BEGIN Dataset excerpts
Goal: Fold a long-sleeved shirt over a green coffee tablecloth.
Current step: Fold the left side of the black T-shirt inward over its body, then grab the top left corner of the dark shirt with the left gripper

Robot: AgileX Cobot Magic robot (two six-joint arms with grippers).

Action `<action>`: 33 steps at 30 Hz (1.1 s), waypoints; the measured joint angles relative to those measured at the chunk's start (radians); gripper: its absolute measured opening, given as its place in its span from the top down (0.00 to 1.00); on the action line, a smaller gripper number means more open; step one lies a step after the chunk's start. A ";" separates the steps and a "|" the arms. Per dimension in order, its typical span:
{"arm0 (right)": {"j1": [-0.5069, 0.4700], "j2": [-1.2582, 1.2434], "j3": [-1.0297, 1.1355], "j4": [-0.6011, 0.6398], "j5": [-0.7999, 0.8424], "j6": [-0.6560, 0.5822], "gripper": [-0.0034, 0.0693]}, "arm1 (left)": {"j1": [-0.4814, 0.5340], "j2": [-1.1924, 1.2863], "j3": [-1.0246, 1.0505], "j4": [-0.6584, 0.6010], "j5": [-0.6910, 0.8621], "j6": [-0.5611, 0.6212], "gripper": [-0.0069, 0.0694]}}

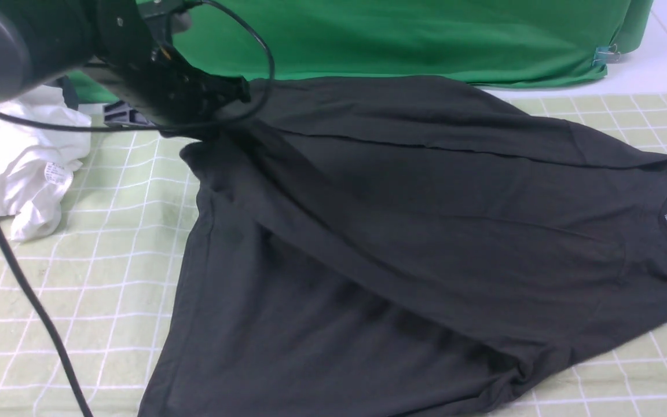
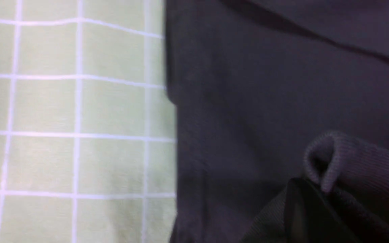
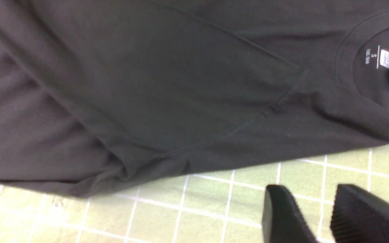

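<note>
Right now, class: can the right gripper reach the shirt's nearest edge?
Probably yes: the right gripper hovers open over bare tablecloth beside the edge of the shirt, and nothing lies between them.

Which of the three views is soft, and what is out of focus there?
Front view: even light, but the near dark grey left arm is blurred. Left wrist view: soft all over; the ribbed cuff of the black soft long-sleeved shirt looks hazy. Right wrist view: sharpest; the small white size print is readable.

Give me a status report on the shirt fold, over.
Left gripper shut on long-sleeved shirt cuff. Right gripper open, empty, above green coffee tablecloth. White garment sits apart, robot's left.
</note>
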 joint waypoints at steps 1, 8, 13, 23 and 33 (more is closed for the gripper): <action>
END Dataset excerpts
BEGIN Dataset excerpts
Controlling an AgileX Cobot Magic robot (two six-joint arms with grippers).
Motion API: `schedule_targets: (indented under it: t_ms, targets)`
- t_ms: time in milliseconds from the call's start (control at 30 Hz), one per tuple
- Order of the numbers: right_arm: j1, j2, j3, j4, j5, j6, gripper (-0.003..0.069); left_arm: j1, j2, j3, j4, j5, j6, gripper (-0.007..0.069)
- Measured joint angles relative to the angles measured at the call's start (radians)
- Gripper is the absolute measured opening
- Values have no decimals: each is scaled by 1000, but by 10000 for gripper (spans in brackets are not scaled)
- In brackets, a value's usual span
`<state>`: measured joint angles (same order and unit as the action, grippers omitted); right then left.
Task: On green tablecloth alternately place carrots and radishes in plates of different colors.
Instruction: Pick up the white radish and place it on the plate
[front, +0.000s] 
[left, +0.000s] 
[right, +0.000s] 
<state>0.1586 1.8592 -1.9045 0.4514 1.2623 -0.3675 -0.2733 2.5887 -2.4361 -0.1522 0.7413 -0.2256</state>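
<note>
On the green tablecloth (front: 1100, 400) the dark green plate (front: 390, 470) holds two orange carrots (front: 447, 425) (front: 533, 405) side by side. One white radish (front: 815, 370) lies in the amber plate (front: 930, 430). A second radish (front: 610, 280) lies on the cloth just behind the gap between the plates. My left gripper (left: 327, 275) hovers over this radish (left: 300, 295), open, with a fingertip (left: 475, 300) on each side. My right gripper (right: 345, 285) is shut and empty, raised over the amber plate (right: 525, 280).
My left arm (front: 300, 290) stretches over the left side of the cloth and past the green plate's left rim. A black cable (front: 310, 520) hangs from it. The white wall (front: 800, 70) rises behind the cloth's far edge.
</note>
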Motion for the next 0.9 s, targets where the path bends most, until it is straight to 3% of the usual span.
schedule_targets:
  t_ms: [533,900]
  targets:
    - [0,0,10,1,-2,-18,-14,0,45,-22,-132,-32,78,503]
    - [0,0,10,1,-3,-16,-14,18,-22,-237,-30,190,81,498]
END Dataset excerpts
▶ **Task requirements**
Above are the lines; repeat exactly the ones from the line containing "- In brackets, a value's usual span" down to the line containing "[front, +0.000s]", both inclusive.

▶ **Task response**
- In brackets, a value's usual span
`<state>`: measured joint angles (same order and unit as the action, grippers omitted); right then left.
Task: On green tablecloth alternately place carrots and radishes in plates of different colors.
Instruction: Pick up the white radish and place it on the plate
[front, +0.000s] 

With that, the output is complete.